Mother’s Day: Baking with Mom

buttermilk scones

Mother’s Day: Baking with Mom

Buttermilk Scones with Blackberry Whipped Cream

By Sara Alexander

I’m the first to admit that I am no food blogger. My kitchen isn’t professionally decorated or styled,  and I am nowhere close to a “real” photographer. But none of these things seem matter when it comes to spending time in the kitchen with my kids and their friends. Whether it’s teaching them to make scrambled eggs (Hello, morning breakfast helpers!) or giggling over sticky fingers while tasting homemade marshmallows, the time spent together strengthens our relationship and creates great memories.

So for Mother’s Day, I am teaching some sweet little friends to make light and fluffy, Buttermilk Scones, with a blackberry, fresh whipped cream topping. It’s purely out of selfishness that I am picking these recipes, because this desert happens to be one of my favorites.

Day dream with me for a minute will you…. After a delightful Mother’s Day where your hubby and kids treat you like the queen you truly are, the kids have gone to school the next day, the house is quiet and you are sitting in your favorite chair, enjoying a beautiful plate of scones and cream alongside a cup of hot coffee.

I can feel the tension leaving my shoulders just thinking about it. For a few blissful moments, the piles of laundry fade away, the crusty dishes from last night’s dinner are no longer waiting in the sink where you forgot to soak them, and your same cup of coffee hasn’t been reheated 4 times already. Sounds like a dream to me.

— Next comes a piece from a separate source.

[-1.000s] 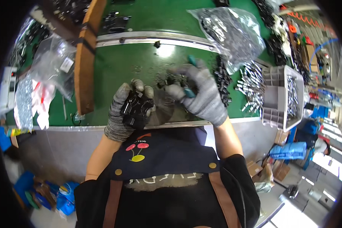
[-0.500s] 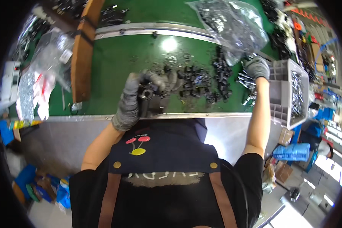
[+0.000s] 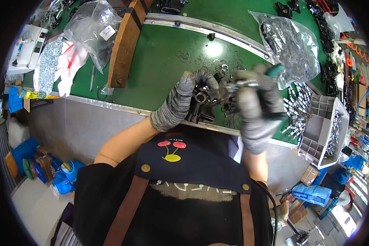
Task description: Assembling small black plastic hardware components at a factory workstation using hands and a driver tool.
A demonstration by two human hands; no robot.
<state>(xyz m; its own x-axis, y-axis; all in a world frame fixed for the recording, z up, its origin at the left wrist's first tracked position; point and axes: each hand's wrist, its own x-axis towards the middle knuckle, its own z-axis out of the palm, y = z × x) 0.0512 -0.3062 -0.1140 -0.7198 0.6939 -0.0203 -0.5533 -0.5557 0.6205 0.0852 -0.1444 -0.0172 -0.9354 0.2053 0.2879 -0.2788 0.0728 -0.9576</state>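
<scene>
My left hand [image 3: 177,102], in a grey knit glove, is closed around a black metal part with a round bore [image 3: 201,97] at the bench's near edge. Black metal pieces show just below that part; whether they belong to it, I cannot tell. Close by on the right is my right hand [image 3: 256,108], also gloved and smeared by motion. It grips a tool with dark green grips [image 3: 275,70] and a shiny metal end that points toward the left hand. Its exact kind is too blurred to tell. Small black parts lie partly hidden between and behind the hands.
Thin metal rings [image 3: 224,68] lie scattered beyond my hands. Shiny metal pins [image 3: 296,108] are heaped at right, beside a grey plastic crate [image 3: 315,141]. A clear bag of dark parts [image 3: 293,45] lies behind. A wooden beam [image 3: 123,49] stands at left.
My right hand has come from beside the metal pins at right to close by my left hand, now with the green-gripped tool. The left hand keeps its hold. The view has shifted.
</scene>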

So, let’s make some scones!

We began by slicing 1 ½ sticks of unsalted butter and chopping the blackberries into small pieces. Both are awesome lessons in self-control and patience because you have to be careful with a knife! Knife cutting is a first for my little friends, and they are so proud of themselves!

buttermilk scones

Next, we learn how to correctly measure flour and combine it with our other dry ingredients: sugar, salt, baking powder and baking soda. We use a whisk to stir.

Buttermilk Scones

While one friend is working with the dry ingredients, the other is working with our blackberries. You can use strawberries or raspberries in this recipe. Blackberries just happened to be on sale this week! My friend adds 1 tablespoon of sugar into the berries along with 1 tablespoon of water. The sugar will balance the tartness of the berries and get their yummy juices flowing!

While the berries soak in their sugar bath, pour 2 cups of cold heavy whipping cream into a mixer with the whisk attachment. Then pour in ½ cup of confectioners sugar and turn the mixer on high. The light, decadent, sweet whipped cream will come together in just a couple minutes!

Buttermilk scones

Let’s get back to the scones! Add the chopped, cold butter to the dry ingredients and mix with your fingers to combine. I loved the look of shock and delight when I told my friend to use her (clean) fingers!  We all know that most kids love getting their hands dirty! Once the butter/flour mixture looks like coarse meal, add the buttermilk and mix just until combined.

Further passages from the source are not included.